Carlo Lucarelli remonte le temps avec son personnage de flic, le commissaire De Luca que l’on retrouve à la fin de la guerre dans Péché mortel.
Eté 1943, étrange période à Bologne. La guerre sévit, les bombardements alliés font des victimes, les fascistes sont chassés du pouvoir, puis les allemands s’installent. Comment s’y retrouver ? le commissaire De Luca s’en fiche. Lui il est policier et il cherche la vérité. Lors de l’arrestation d’un trafiquant du marché noir il tombe sur un corps sans tête. Et plus tard, quand il la trouve, la tête, mais ce n’est pas la bonne.
Alors que toute sa hiérarchie lui dit de laisser tomber, qu’il y a des morts tous les jours à cause de la guerre, lui s’obstine.

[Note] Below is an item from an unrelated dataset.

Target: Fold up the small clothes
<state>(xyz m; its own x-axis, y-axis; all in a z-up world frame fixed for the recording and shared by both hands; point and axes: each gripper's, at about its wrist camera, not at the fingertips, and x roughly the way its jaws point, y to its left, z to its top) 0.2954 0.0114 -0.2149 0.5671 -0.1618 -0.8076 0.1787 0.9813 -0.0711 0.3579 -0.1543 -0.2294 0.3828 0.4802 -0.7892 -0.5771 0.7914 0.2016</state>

Il est flic, il a deux meurtres, il faut trouver les coupables. Quoi que cela lui coûte.
Carlo Lucarelli n’est pas le premier à mettre en scène un flic obstiné qui veut rendre justice à la victime d’un meurtre alors qu’autour les morts s’accumulent dans l’indifférence générale. Patrick Pécherot dans Tranchecaille, ou Ernesto Mallo dans L’aiguille dans une botte de foin l’ont fait avant lui, pour ne parler que d’eux.
Mais ce n’est pas parce que ce n’est pas nouveau que ce n’est pas bien. A son tour l’auteur italien met parfaitement en scène l’obstination d’un homme qui, dans l’absurdité et l’arbitraire du chaos se raccroche à son boulot, en faisant abstraction de tout le reste.
C’est ici toute la force et toute l’ambiguïté de son personnage, qui n’est pas fasciste, qui, on le sent, n’approuve pas le fascisme … mais qui ne s’y oppose pas non plus, même quand il se sent très mal à l’aise. Il fait son boulot, parce qu’il ne peut pas faire autrement. Il se fiche que les victimes ne comptent pas aux yeux de ses collègues, il se fiche d’atteindre des personnes dangereuses car très haut placées. Il fait son boulot.
Excellente enquête, personnage intéressant, et bien entendu, tout autour cette période que je connaissais fort mal de la fin de la guerre dans le nord de l’Italie.
Un roman passionnant.
Carlo Lucarelli / Péché mortel, (Peccato mortale, 2018), Métailié (2023) traduit de l’italien par Serge Quadruppani.